> [Exercise description]
Here are some records. Print all of them exactly.

Entries taken from a collection:
* * *

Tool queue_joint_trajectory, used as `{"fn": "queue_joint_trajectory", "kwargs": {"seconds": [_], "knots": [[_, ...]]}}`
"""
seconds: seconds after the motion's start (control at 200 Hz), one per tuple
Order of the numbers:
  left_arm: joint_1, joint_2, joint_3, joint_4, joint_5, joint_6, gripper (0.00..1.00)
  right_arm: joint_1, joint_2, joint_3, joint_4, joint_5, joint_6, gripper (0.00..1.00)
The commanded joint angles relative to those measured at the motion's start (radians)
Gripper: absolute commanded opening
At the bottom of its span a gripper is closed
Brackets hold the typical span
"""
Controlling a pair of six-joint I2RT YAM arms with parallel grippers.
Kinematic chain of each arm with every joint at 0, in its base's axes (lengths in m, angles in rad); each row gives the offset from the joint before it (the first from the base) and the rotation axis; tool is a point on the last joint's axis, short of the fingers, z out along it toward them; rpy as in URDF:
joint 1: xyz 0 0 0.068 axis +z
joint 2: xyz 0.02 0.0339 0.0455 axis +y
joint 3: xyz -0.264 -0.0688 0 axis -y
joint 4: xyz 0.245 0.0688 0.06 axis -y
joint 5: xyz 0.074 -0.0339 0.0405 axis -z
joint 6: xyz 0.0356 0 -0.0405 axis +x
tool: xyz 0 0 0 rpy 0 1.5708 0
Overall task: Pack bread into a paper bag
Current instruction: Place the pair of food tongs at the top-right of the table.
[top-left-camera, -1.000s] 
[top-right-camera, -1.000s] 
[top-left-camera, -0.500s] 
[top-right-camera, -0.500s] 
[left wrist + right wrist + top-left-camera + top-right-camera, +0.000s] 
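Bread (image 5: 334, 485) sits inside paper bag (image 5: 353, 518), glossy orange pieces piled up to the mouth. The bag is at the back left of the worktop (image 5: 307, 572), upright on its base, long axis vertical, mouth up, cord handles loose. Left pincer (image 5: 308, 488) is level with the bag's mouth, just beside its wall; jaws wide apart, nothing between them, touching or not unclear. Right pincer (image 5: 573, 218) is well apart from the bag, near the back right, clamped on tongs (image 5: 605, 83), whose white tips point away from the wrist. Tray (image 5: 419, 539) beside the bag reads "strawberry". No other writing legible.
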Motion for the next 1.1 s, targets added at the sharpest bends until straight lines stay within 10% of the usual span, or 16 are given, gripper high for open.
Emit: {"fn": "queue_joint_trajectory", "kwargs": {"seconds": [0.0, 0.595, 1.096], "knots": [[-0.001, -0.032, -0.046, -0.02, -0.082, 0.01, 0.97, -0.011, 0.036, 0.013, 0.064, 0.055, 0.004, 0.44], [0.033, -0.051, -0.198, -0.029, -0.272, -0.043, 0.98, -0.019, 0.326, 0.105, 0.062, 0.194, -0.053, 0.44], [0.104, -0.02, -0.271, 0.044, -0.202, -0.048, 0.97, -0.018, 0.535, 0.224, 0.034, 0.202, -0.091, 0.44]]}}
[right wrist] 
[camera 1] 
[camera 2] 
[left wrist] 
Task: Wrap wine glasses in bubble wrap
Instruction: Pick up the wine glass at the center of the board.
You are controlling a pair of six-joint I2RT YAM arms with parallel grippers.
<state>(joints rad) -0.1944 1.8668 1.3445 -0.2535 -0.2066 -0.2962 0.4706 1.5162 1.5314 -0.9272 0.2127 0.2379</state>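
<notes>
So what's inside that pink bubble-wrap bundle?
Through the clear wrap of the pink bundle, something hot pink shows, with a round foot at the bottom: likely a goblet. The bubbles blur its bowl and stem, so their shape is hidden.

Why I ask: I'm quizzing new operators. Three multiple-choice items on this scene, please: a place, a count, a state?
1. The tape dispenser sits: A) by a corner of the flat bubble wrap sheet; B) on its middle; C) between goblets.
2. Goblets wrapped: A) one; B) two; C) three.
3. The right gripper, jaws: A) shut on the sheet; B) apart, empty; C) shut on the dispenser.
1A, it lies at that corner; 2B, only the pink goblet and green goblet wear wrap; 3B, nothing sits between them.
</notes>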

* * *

> [Reply]
Tool queue_joint_trajectory, used as `{"fn": "queue_joint_trajectory", "kwargs": {"seconds": [_], "knots": [[_, ...]]}}`
"""
seconds: seconds after the motion's start (control at 200 Hz), one per tuple
Order of the numbers:
  left_arm: joint_1, joint_2, joint_3, joint_4, joint_5, joint_6, gripper (0.00..1.00)
  right_arm: joint_1, joint_2, joint_3, joint_4, joint_5, joint_6, gripper (0.00..1.00)
The commanded joint angles relative to those measured at the motion's start (radians)
Gripper: absolute commanded opening
At the bottom of its span a gripper is closed
Brackets hold the typical span
"""
Controlling a pair of six-joint I2RT YAM arms with parallel grippers.
Kinematic chain of each arm with every joint at 0, in its base's axes (lengths in m, angles in rad); each row gives the offset from the joint before it (the first from the base) and the rotation axis; tool is a point on the last joint's axis, short of the fingers, z out along it toward them; rpy as in URDF:
joint 1: xyz 0 0 0.068 axis +z
joint 2: xyz 0.02 0.0339 0.0455 axis +y
joint 3: xyz -0.264 -0.0688 0 axis -y
joint 4: xyz 0.245 0.0688 0.06 axis -y
joint 5: xyz 0.074 -0.0339 0.0405 axis -z
joint 6: xyz 0.0356 0 -0.0405 axis +x
tool: xyz 0 0 0 rpy 0 1.5708 0
Overall task: Pack bread into a paper bag
Current instruction: Place the pair of food tongs at the top-right of the table.
[top-left-camera, -1.000s] 
[top-right-camera, -1.000s] 
[top-left-camera, -0.500s] 
[top-right-camera, -0.500s] 
[left wrist + right wrist + top-left-camera + top-right-camera, +0.000s] 
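Bread (image 5: 334, 485) sits inside paper bag (image 5: 353, 518), glossy orange pieces piled up to the mouth. The bag is at the back left of the worktop (image 5: 307, 572), upright on its base, long axis vertical, mouth up, cord handles loose. Left pincer (image 5: 308, 488) is level with the bag's mouth, just beside its wall; jaws wide apart, nothing between them, touching or not unclear. Right pincer (image 5: 573, 218) is well apart from the bag, near the back right, clamped on tongs (image 5: 605, 83), whose white tips point away from the wrist. Tray (image 5: 419, 539) beside the bag reads "strawberry". No other writing legible.
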Motion for the next 1.1 s, targets added at the sharpest bends until straight lines stay within 10% of the usual span, or 16 are given, gripper high for open.
Emit: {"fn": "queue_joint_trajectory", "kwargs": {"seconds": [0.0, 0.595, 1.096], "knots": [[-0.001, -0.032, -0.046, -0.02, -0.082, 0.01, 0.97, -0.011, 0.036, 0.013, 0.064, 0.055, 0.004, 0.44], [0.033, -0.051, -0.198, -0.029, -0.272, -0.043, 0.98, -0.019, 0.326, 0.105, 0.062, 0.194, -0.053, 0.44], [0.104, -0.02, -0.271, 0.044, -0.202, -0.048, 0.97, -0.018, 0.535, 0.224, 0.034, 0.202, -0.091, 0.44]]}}
[right wrist] 
[camera 1] 
[camera 2] 
[left wrist] 
Task: Wrap wine glasses in bubble wrap
Instruction: Pick up the wine glass at the center of the board.
You are controlling a pair of six-joint I2RT YAM arms with parallel grippers.
<state>(joints rad) -0.1944 1.8668 1.3445 -0.2535 -0.2066 -0.2962 0.4706 1.5162 1.5314 -0.9272 0.2127 0.2379</state>
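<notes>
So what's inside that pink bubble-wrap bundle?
Through the clear wrap of the pink bundle, something hot pink shows, with a round foot at the bottom: likely a goblet. The bubbles blur its bowl and stem, so their shape is hidden.

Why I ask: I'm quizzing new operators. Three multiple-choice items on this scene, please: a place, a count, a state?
1. The tape dispenser sits: A) by a corner of the flat bubble wrap sheet; B) on its middle; C) between goblets.
2. Goblets wrapped: A) one; B) two; C) three.
3. The right gripper, jaws: A) shut on the sheet; B) apart, empty; C) shut on the dispenser.
1A, it lies at that corner; 2B, only the pink goblet and green goblet wear wrap; 3B, nothing sits between them.
</notes>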

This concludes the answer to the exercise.